Midsummer’s Day in Koiteli

Tree trunk

A couple of more photos from the Midsummer’s Day trip to Koiteli, a natural park/rapids near Oulu. The photos were taken with Yashica Mat EM, a medium format TLR camera, on Kodak Portra 400VC film.

Branch

Water in the river

Stream

Development notes: I developed six rolls of color film in the same session. The chemicals were already quite old (mixed back in mid April) and this was roll number 11 or something. Developed with Rollei Digibase C-41 chemicals. Color developer time 3:45, bleach 4:30, fixer 5:00 and stab 1:30.

Beach, Part Kodak Ektar 100

On Easter Sunday we stopped by another beach here in Oulu. The weather was perfect. The sun was shining and the sky was truly blue. The nature has not woken up properly just yet but it didn’t stop me from taking a few photos with my Yashica TLR. This time I had loaded the camera with Kodak Ektar 100 which I shot without any additional filters.

By the way, I have not ever gotten this bright and strong colors with Ektar before. If I can do it again, it’ll be my favorite color film this summer, without a doubt. The contrast is super! If you’re interested… I scanned the frames in Silverfast SE and didn’t use the Ektar specific Negafix profile. I used the other/standard profile and the results can be seen below.

Blue sky

Hay

More hay

Another blue sky

Bike

Development notes: Kodak Ektar 100 was shot at box speed and developed with Rollei Digibase C-41 chemicals in 38°C. It was the roll #7 with the same batch of chemicals so the color developer time had to be extended to 3:30. Normal bleach 4:00, fix 5:00 and stab 1:30.

Beach, Part Fuji Reala 100

Another roll of film I shot on Easter Saturday was Fuji Reala 100. These too were taken with Yashica Mat EM. See also the Fuji Pro 400H photos. The first two were taken without any ND filters. The other three were taken through NDx400 and NDx16 filters which together decrease the light by 13 stops.

(That’s thirteen stops! Meter 1/100 seconds at ISO 100. Put on NDx400 and NDx16 and you’ll have to use 128-second shutter speed + reciprocity failure compensation to get a good exposure.)
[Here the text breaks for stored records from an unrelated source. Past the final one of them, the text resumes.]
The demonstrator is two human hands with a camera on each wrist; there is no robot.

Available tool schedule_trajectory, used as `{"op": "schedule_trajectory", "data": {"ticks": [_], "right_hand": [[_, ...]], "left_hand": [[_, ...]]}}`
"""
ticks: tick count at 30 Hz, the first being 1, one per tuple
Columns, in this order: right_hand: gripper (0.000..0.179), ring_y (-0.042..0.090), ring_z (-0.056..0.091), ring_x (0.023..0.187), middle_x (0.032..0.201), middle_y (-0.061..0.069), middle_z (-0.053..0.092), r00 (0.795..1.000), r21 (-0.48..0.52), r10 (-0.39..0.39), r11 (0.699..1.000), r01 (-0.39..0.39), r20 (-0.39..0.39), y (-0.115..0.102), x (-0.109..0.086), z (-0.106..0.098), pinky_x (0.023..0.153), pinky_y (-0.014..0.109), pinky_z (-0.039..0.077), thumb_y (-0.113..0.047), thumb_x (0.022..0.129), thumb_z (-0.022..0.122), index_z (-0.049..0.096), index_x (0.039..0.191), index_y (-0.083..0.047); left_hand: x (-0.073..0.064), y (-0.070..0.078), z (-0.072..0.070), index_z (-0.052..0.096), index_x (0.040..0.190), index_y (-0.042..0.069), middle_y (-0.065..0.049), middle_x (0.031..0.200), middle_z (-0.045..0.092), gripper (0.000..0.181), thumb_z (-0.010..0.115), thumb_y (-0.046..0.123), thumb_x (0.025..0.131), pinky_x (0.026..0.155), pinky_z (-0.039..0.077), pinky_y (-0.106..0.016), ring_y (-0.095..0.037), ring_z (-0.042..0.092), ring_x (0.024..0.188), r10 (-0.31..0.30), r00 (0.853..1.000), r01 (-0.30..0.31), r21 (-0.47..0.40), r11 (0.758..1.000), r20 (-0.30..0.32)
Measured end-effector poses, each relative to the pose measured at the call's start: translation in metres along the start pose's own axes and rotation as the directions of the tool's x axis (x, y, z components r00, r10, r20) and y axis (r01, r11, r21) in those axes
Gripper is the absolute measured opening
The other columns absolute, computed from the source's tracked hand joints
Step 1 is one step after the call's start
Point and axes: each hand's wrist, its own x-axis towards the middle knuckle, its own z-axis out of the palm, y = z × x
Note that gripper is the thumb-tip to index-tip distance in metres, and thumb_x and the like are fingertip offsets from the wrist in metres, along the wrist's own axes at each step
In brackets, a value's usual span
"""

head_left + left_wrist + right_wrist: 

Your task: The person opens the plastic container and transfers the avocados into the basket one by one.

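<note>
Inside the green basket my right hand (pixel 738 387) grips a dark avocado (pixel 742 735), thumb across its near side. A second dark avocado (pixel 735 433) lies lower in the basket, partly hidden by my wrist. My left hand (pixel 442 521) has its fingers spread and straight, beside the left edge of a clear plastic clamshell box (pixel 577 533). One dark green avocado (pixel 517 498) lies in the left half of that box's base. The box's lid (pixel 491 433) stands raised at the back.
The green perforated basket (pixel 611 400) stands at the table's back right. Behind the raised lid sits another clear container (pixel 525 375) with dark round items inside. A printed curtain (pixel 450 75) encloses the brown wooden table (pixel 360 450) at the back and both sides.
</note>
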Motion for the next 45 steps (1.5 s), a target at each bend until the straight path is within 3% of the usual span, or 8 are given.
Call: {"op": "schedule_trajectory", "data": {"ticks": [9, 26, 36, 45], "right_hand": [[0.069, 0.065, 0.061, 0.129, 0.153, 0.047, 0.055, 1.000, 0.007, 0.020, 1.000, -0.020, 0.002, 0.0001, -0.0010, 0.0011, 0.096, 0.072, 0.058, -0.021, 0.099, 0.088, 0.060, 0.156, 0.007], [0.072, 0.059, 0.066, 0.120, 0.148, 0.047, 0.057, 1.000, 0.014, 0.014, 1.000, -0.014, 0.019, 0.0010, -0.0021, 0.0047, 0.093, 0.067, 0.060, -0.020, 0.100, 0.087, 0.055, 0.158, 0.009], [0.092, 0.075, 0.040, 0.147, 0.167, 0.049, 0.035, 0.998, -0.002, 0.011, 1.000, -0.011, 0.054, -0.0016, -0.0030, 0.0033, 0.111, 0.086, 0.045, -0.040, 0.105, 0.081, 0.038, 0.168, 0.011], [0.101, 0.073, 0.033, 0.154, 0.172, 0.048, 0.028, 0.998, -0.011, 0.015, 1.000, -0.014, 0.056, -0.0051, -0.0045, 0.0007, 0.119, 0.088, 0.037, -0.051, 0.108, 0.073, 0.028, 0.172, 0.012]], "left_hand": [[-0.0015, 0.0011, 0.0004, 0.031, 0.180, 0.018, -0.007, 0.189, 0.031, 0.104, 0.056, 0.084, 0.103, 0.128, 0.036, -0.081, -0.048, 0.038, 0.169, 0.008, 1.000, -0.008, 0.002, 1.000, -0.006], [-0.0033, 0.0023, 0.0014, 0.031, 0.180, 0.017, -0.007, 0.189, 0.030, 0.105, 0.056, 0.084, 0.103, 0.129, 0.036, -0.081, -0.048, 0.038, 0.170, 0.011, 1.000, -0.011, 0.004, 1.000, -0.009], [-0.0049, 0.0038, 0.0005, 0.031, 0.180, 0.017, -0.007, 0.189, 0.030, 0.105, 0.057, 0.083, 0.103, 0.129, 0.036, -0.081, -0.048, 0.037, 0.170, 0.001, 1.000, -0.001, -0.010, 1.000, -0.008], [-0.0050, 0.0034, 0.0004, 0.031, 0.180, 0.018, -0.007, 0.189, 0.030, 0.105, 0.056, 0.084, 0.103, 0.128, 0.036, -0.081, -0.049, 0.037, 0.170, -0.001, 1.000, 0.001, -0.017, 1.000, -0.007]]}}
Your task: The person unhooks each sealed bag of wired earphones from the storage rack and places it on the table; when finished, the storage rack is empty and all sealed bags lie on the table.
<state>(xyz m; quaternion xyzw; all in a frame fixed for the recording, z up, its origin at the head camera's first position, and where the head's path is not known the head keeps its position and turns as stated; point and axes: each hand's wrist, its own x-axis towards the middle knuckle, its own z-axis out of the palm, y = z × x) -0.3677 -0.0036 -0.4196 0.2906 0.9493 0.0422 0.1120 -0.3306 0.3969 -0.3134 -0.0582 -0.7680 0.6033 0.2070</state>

Reala handles longer exposures quite well. You don’t even have to compensate the reciprocity failure until you use 15-30-second exposures, and even then it’s just 1/3 stops. Actually even 60-second exposures would be bearable as the film requires only 2/3-stop compensation.

Dry wood

Sand

Rocks

Centered

Distilled

Development notes: Fuji Reala 100 was shot at box speed and developed with Rollei Digibase C-41 chemicals in 38°C. It was the roll #5 with the batch of chemicals so the color developer time was extended to 3:30. Bleaching took 4:00, fixing 5:00 and stabilizing 1:30.